I'm looking through the Coursera course for Machine Learning and had a calculus question.
Let
$x^{(i)} = \begin{bmatrix}1 & x^{(i)}_1&x^{(i)}_2 & \cdots & x^{(i)}_p\end{bmatrix}$
$\theta = \begin{bmatrix}\theta_1 \\ \theta_2\ \\ \cdots \\ \theta_p \\ \theta_{p+1} \end{bmatrix}$
$y_i$ be a number.
I'm not sure I understand how to do this:
$\frac{\partial}{\partial \theta_j} y_i \theta x^{(i)} = y_ix_j^{(i)}$
When taking the derivative of $y_i \theta x^{(i)}$ with respect to $\theta_j$, it is makes some sense to me that the derivative is $y_ix_j^{(i)}$ as that $j$th change in theta is only multiplied against the $j$th item in $x^{(i)}$. However, I don't understand the mathematical way of deriving that.

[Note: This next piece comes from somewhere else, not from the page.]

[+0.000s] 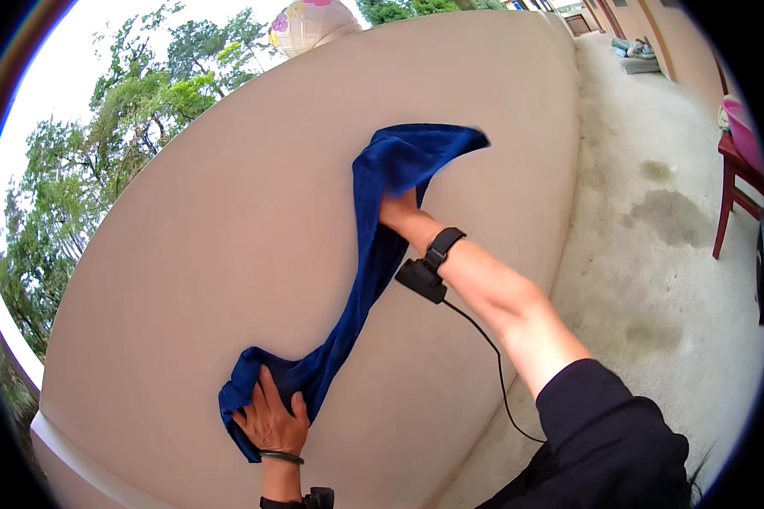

$$\begin{align*} \frac{\partial}{\partial \theta_j} (y_i \theta x^{(i)}) & = y_i \frac{\partial}{\partial \theta_j} (\theta x^{(i)}) \\ & = y_i \frac{\partial}{\partial \theta_j} (\theta_1 x_1^{(i)} + \theta_2 x_2^{(i)} + \dotsb + \theta_p x_p^{(i)}) \\ & = y_i \left [\frac{\partial}{\partial \theta_j} (\theta_1 x_1^{(i)}) + \frac{\partial}{\partial \theta_j} (\theta_2 x_2^{(i)}) + \dotsb + \frac{\partial}{\partial \theta_j} (\theta_p x_p^{(i)}) \right] \\ & = y_i (0 + 0 + \dotsb + x_j^{(i)} + \dotsb + 0) \\ &= y_i x_j^{(i)}\end{align*}$$